ECONOMYNEXT – Sri Lanka’s private credit contracted by 57.6 billion rupees in February 2023 from a month earlier, while credit to state enterprises also fell by 35.4 billion rupees, official data show.
Private credit is down by 494 billion rupees since May 2022. Sri Lanka’s private credit growth fell to 3.0 percent in the year to February 2023 down from 12.4 percent last year, according to central bank data.
Private credit has been negative, from June 2022 and has helped stabilize the balance of payments and external sector.
Domestic investment (and consumption) has to be reduced to save part of the inflows to re-build foreign reserves or repay foreign debt including private credit lines. Bank have also steadily reduced their foreign exposures over the past year.
Net foreign assets of commercial banks were positive by 61.5 billion rupees in February, up from a negative 540 billion rupees last year in a steep correction.
In 2021 and the first few months of 2022, private credit was largely driven by money printed (liquidity injections made) to mis-target rates triggering forex shortages and pressuring the rupee.
Under flexible inflation targeting the central bank can freely print money until inflation rises to around 5 percent, but forex shortages emerge much earlier as the newly injected liquidity is used to drive credit.
When reserves are sold to stop the currency from falling, money is re-injected to offset the liquidity shortage in the banking system by either purchasing Treasuries outright or through short term injections.
Identical trends are seen Pakistan and other countries which defaulted recently amid collapsing currencies.
After rates are hiked and the currency crisis is halted part of the loans given with injected credit (mal-investments) go bad according to classical economic theory pushing up non-performing loans.
In Sri Lanka all this is later blamed on deficit spending as the results of soft-pegged monetary operations are classified as net credit to government (claims on the government and not claims on commercial banks).
In February net credit to government from the central bank fell by 254 billion rupees, for reasons that are not immediately clear.

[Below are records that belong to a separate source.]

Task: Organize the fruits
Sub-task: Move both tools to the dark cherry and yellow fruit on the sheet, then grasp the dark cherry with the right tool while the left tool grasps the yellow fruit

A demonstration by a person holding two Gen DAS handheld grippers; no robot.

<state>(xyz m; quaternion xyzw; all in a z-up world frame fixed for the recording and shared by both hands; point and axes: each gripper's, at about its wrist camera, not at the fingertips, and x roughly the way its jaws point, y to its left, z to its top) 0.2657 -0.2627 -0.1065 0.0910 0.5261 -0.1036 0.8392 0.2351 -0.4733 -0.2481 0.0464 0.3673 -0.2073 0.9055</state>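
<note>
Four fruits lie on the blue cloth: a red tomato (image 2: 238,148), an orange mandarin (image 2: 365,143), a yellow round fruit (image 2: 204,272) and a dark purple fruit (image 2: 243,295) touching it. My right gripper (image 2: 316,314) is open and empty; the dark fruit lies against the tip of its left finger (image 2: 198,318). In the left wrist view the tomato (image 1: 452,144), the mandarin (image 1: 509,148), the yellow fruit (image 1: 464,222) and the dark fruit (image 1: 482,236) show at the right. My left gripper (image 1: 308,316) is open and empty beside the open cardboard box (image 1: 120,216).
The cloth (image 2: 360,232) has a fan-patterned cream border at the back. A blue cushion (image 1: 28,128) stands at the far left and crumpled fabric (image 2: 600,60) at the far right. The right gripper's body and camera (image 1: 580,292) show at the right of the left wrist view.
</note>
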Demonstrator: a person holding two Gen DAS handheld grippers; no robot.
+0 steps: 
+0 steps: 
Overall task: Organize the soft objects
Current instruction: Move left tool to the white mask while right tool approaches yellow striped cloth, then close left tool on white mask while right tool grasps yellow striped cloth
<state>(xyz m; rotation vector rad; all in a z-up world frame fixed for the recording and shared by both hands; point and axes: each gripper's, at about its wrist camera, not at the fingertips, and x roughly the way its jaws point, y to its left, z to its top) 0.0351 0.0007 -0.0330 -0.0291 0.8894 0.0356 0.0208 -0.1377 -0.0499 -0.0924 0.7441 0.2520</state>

The central bank bought dollars in February, which tends to offset short term injections. It is not clear whether there was a profit transfer in February.
In Sri Lanka, unlike in countries like Singapore – where there is greater knowledge about note-issue banking and no forex shortages and IMF programs – monetary profits including from domestic operations profits are transferred as liquidity altering reserve money and reserve balances of banks. (Colombo/Apr10/2023)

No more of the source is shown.